One jokes
I had a broken vacuum, then I put a One Direction sticker on it and it suddenly sucked again.
You should go soul searching. Maybe you'll find one.
I once saw a one-handed man in a second-hand store. I told him, “I don’t think they have what you’re looking for, sir.”
What’s the Difference Between a Cat and a Comma?
One has claws at the end of its paws, and the other is a pause at the end of a clause.
My mother-in-law would have been on one of the planes that crashed on 9/11.
Had I known in advance, I would have bought her the ticket.
Memes
What's the difference between the milkman and my dad?

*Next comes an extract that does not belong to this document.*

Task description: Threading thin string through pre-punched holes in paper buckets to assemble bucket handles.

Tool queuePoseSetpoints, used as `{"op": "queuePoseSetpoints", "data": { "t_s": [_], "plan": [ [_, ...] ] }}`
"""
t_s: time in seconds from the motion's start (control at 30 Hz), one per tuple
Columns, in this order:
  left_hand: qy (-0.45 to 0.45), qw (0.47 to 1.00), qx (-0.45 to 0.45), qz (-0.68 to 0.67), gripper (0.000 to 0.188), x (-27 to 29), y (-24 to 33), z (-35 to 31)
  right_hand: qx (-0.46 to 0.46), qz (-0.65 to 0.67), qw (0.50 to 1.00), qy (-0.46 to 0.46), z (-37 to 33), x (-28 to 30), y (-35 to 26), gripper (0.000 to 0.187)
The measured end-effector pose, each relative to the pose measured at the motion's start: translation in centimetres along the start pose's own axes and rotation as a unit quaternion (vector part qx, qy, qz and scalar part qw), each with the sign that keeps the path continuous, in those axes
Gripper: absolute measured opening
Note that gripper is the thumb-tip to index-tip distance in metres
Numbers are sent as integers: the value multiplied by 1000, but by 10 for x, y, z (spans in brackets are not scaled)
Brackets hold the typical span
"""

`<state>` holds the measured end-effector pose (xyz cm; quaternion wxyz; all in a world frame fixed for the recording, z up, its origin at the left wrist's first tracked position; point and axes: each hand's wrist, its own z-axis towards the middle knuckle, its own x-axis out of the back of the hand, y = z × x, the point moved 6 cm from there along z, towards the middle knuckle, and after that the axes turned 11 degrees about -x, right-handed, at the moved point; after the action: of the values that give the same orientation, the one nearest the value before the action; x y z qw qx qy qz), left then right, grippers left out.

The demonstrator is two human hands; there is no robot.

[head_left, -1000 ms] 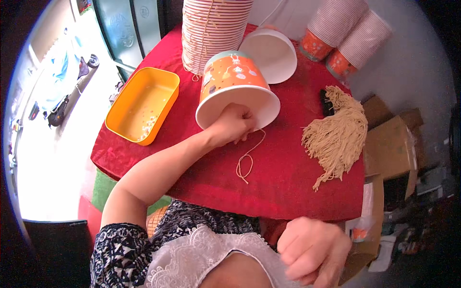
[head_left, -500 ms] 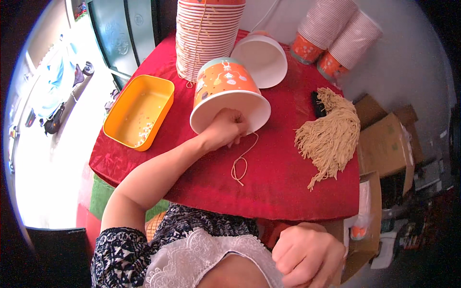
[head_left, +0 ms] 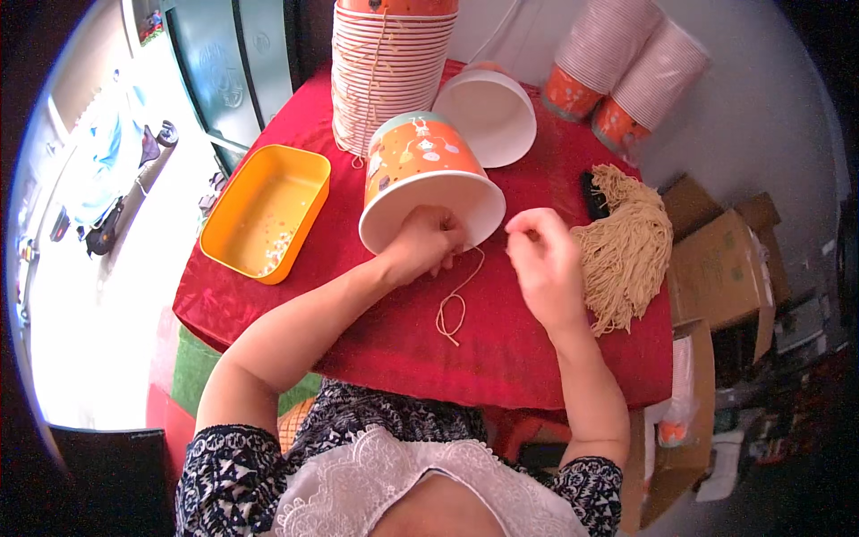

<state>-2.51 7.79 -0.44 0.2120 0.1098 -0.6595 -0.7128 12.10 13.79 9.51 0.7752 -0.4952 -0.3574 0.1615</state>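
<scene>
An orange paper bucket (head_left: 420, 150) with a white rim and printed figures lies tipped, its mouth toward me. My left hand (head_left: 429, 237) is at the lower part of that mouth, fingers curled. From its fingertips a thin beige string (head_left: 465, 285) trails onto the cloth and ends in a small loop. The fingers partly hide what they pinch. To the right of the bucket my right hand (head_left: 546, 259) is raised above the table, thumb and fingers drawn together. Whether anything small is between them cannot be made out.
A red cloth covers the table (head_left: 403, 362). On it are a yellow tray (head_left: 259, 210) with small bits, a tall stack of buckets (head_left: 391, 80), another white-lined bucket (head_left: 488, 116) and a bundle of beige strings (head_left: 626, 246). Wrapped bucket stacks (head_left: 608, 58) stand behind; cardboard boxes (head_left: 716, 277) sit right.
My right hand has come up from near my chest to above the table, right of the bucket. The left hand stays at the bucket's mouth with the string.
</scene>
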Motion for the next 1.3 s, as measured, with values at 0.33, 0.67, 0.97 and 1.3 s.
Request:
{"op": "queuePoseSetpoints", "data": {
  "t_s": [0.33, 0.67, 0.97, 1.3],
  "plan": [
    [-20, 999, -27, -28, 13, -1, 5, -2, 2, -108, 994, 31, 5, -52, 65, 20],
    [-22, 999, -17, -34, 15, 0, 2, 0, 65, -147, 985, 63, 2, -50, 67, 11],
    [-6, 999, -16, -40, 25, -3, -1, 1, 96, -184, 976, 68, 6, -54, 69, 12],
    [-25, 998, -39, 50, 21, 0, 6, -8, 53, -124, 988, 75, 7, -54, 74, 9]
  ]
}}
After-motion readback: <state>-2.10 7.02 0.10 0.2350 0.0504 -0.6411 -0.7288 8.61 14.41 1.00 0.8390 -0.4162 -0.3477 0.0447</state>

Nothing, they are both one thing except he never returns with milk.
(I've been eating cereal with water COMBINATION!)
Why do animators like Christianity?
Because Jesus was the one who invented T-Pose.
Why am I so successful?
When I was told to go big or go home, I only had one option.
Yo mama so fat, when she made a joke, only one person laughed at it: the pavement. It was absolutely cracking up!
What's a benefit of being an orphan?
No one makes yo mama jokes to you.
The Twin Towers ordered a sesame bagel. They got the plane one instead.
Which one would be better to fuck, a fat bitch or a skinny bitch?
What's the difference between a blonde and the Panama Canal?
One's a busy ditch.
A Buddhist walks up to a hot dog stand and says, "Make me one with everything."
If two blind people meet, one of them says: "Long time, no see!"
How does Osama feed his child? "Here comes the airplane, here comes another one."
If your wife has boxes and boxes ending up at your front door from her online shopping habit, tell her that you’ve only had one box through the marriage and that she should be happy.
Q: What did Britney say to Kevin when they were in bed?
A: "Hit me baby one more time."
Bin Laden’s kid comes sad from school.
“Dad, I got an F in Geography class!”
“Why is that?”
“The teacher asked me what’s the tallest building in New York and I said ‘Empire State Building.’”
Bin Laden waits a moment and then replies, “Let dad handle this one.”
A blonde, a brunette, and a redhead are all in the 9th grade. Which one is the sexiest?
The blonde, because she’s the only one who’s 18.